Just was curious on your guys thoughts about Dixie surface drives and how they hold up?


----------



## Fowlmouth (Oct 4, 2008)

fish-n-fool runs one on his scanoe, and I believe Hoopermat runs one as well. I think Hoopermat had problems with shafts breaking. I have heard the bearings and shafts are common problems with Dixie.


----------



## Pumpgunner (Jan 12, 2010)

I had one of the early ones before the founder sold the company, it was a good design but they suffered from inconsistent build quality and poor customer service. I'm not sure if they are still in production but honestly I think it's worth going with a more established company like Copperhead or Orion.


----------



## Gee LeDouche (Sep 21, 2007)

I've heard really good things about copperhead motors


----------



## fish-n-fool (May 26, 2009)

duckilla said:


> Just was curious on your guys thoughts about Dixie surface drives and how they hold up?


Sorry for the late reply!

Yes I own one and two of my buddies have them too. Mine is holding up fine and my buddies are holding up fine also.

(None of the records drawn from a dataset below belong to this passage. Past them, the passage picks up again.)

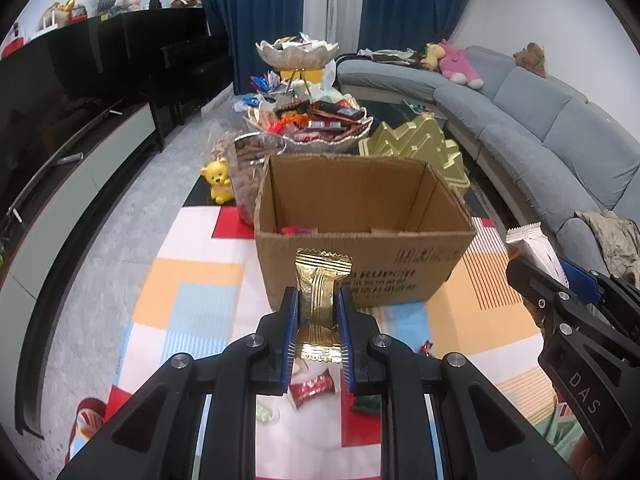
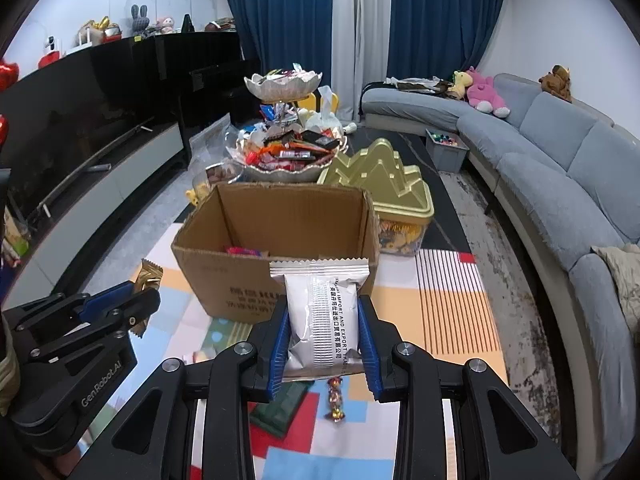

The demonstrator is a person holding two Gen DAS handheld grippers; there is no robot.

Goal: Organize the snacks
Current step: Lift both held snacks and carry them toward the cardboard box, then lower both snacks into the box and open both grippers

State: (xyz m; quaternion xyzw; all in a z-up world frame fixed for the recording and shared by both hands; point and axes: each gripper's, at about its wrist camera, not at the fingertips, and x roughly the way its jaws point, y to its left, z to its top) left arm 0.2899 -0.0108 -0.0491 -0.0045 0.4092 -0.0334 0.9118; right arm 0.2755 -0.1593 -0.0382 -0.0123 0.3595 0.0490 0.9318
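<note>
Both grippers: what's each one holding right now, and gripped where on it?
Left gripper is shut on a gold-wrapped snack, clamped across its lower half. Right gripper is shut on a white snack packet, pads on its two side edges.

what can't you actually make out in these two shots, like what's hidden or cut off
- Cardboard box contents: in both wrist views its front wall hides all but a pink wrapper edge.
- Gold snack in the left tool: label unreadable, lower end behind the fingers.
- White packet in the right tool: front face turned away.
- Loose candies on the mat: partly covered by the tool frames.
- Snack bowl: wrappers too small to identify.
</note>
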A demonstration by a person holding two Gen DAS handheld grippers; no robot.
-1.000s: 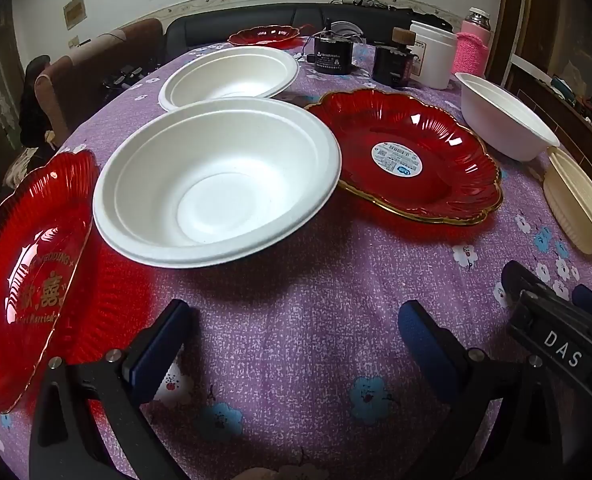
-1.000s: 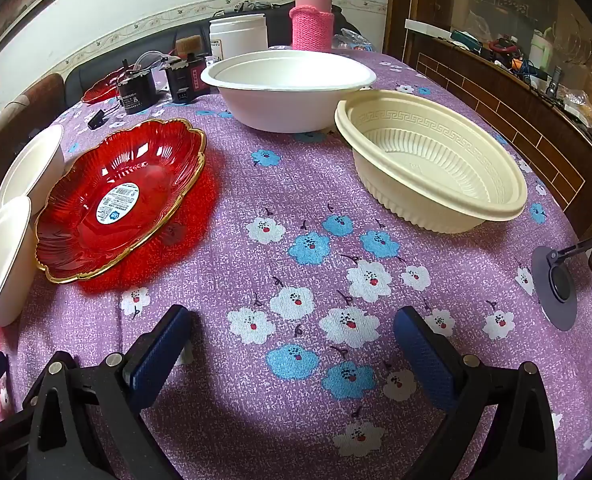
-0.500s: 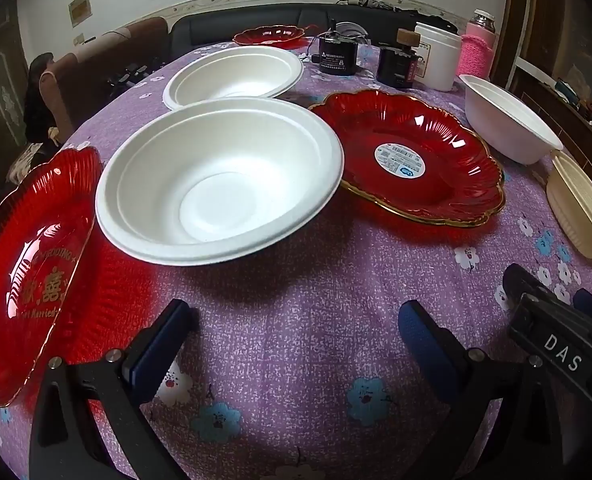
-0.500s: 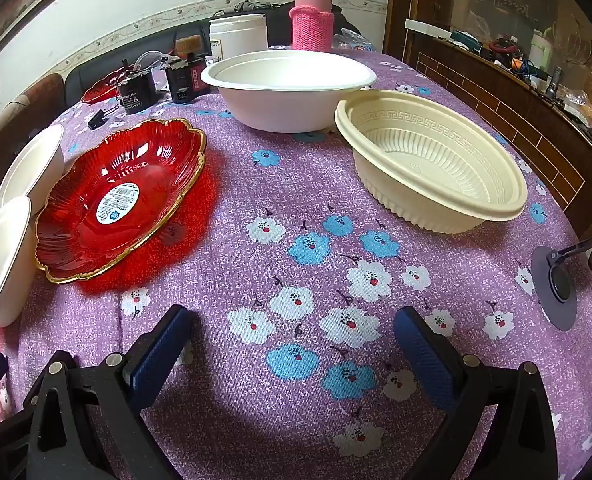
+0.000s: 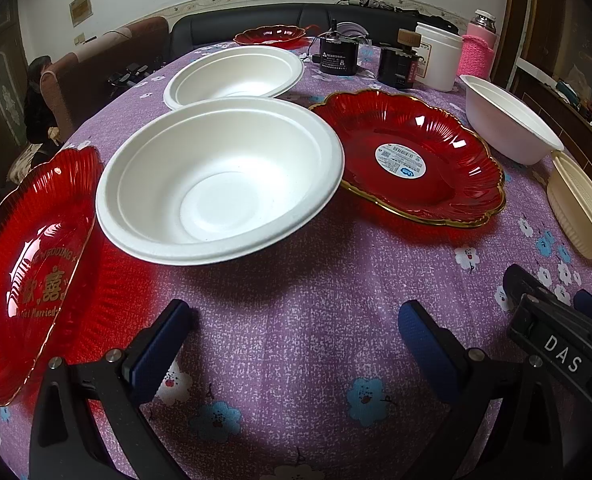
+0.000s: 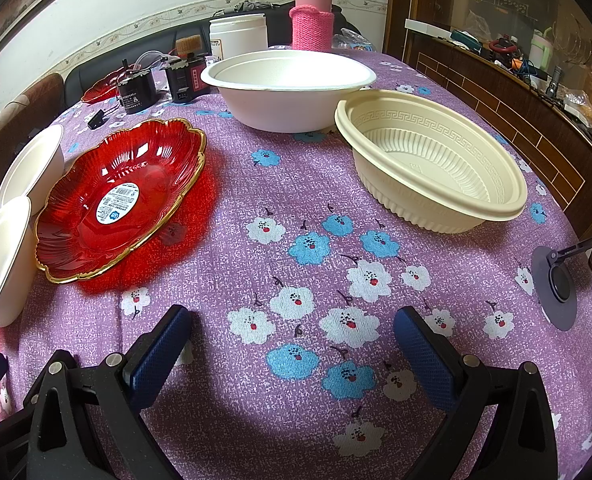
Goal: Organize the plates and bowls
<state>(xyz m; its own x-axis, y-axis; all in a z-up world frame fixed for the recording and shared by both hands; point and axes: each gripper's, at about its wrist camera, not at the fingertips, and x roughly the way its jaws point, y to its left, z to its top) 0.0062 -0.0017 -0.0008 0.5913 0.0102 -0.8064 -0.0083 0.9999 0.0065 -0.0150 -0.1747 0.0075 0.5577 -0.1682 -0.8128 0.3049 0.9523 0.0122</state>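
Note:
In the left wrist view a large white bowl (image 5: 220,180) sits just ahead of my open left gripper (image 5: 294,320), with a second white bowl (image 5: 236,76) behind it. A red plate with gold lettering (image 5: 32,264) lies at the left, and a red gold-rimmed plate with a sticker (image 5: 411,160) at the right. My right gripper (image 6: 292,328) is open and holds nothing above the cloth. Ahead of it are the same stickered red plate (image 6: 120,200), a cream ribbed bowl (image 6: 431,160) and a white bowl (image 6: 288,88).
A purple flowered tablecloth (image 6: 296,240) covers the round table. At the far side stand a white jar (image 6: 238,36), a pink-sleeved bottle (image 6: 311,20), dark boxes (image 6: 186,76) and another red plate (image 5: 272,36). A grey disc mount (image 6: 555,284) sits at the right edge. A person (image 5: 38,100) sits far left.
The left wrist view has shifted slightly, so the bowls and plates sit a little lower and to the right. The right gripper has not moved.

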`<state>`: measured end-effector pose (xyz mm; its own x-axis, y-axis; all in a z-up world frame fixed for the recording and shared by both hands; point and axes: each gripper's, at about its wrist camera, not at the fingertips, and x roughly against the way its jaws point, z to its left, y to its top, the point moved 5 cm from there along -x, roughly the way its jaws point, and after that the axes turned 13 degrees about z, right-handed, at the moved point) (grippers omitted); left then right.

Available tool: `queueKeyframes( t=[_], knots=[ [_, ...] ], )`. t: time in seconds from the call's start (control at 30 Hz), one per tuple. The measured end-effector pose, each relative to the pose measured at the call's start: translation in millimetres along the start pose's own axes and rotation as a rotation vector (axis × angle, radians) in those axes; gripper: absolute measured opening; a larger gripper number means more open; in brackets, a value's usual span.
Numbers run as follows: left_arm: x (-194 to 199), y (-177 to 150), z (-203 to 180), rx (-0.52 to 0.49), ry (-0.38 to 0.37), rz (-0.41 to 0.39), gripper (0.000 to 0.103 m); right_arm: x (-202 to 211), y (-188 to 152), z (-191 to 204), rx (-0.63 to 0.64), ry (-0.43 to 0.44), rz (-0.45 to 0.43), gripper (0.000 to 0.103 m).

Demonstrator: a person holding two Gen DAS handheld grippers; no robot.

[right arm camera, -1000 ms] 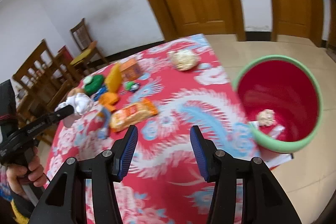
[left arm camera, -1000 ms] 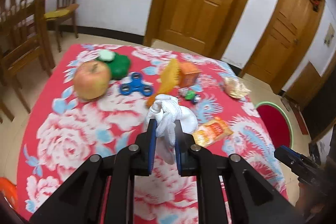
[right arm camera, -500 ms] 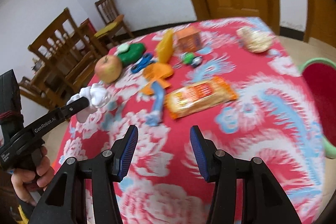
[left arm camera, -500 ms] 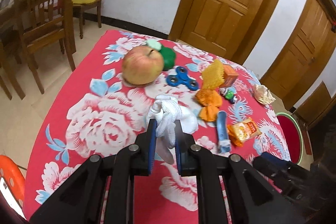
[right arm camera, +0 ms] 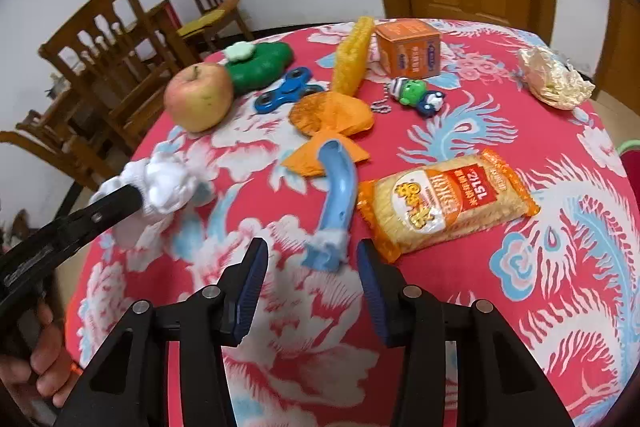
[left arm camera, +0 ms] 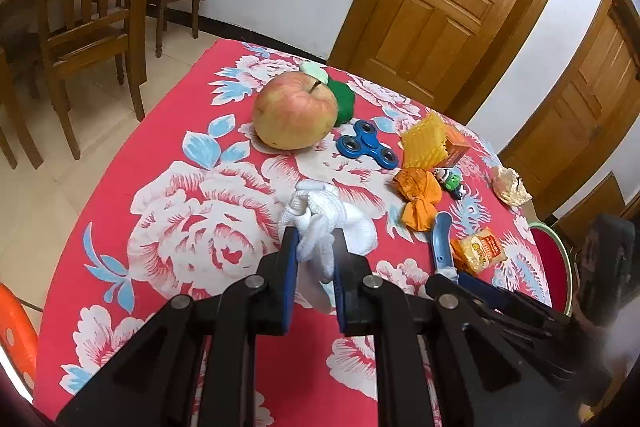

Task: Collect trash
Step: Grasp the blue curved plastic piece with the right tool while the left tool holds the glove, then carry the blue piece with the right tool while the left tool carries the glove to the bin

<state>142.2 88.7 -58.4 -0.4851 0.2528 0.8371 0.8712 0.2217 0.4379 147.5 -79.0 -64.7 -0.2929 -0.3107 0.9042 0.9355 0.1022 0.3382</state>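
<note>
While the left gripper (left arm camera: 313, 251) stays clamped on a white wad (left arm camera: 320, 223), the right gripper (right arm camera: 308, 263), jaws part-open and just closing, sits nearest the blue handle (right arm camera: 335, 201), long axis running away between them.

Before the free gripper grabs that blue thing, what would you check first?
1. Left gripper firmly clamps the white crumpled fabric wad: ok.
2. Right gripper jaws not yet gripping; they have just been closing, with the near end of the curved blue plastic piece about between the tips: ok.
3. Piece lies flat on the red floral tablecloth: ok.
4. Orange snack packet beside the right finger; may get pinched: cannot tell.
5. Red bin with green rim at the table edge: ok.
</note>
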Motion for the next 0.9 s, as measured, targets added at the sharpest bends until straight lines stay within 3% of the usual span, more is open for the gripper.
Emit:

But they went out of business. I probably wouldn't own a bigger motor since hoopermatt had his issues, but i know the local dealer and he did not have issues like what matt had and he runs his really hard all year.

fnf


----------



## duckilla (Nov 20, 2014)

fish-n-fool said:


> Sorry for the late reply!
> 
> Yes I own one and two of my buddies have them too. Mine is holding up fine and my buddies are holding up fine also.
> 
> ...


What size do you have I just picked up a 23hp Dixie and who do you take yours to for services and repairs?


----------



## fish-n-fool (May 26, 2009)

Well at the moment I do all the service my own self. LOL. I have a buddy that can make just about anything and he made his own 23hp dixie frame. and ordered the lower unit from them. He is my go to guy if I break something he will machine anything that breaks. 

My advise to you is replace the rear seal every season and maybe even redesign it a little to make it better. My buddy has a twin seal with a grease dam between the seals. he milled the stock cap to except both seals and drilled and tapped the grease zerk in the cap. working allot better. Also replace the bearings when they need to be replaced. Grab the prop and see if you can move it up and down if you feel even the smallest amount of play it's time for a change.

Hopefully you have the latest design where the bearings were pressed in. if not you can spin a bearing in the tube and then your going to have all kinds of seal problems.

pm me your contact info and I will get you the number to the dealer in bountiful he will know if you have the new design.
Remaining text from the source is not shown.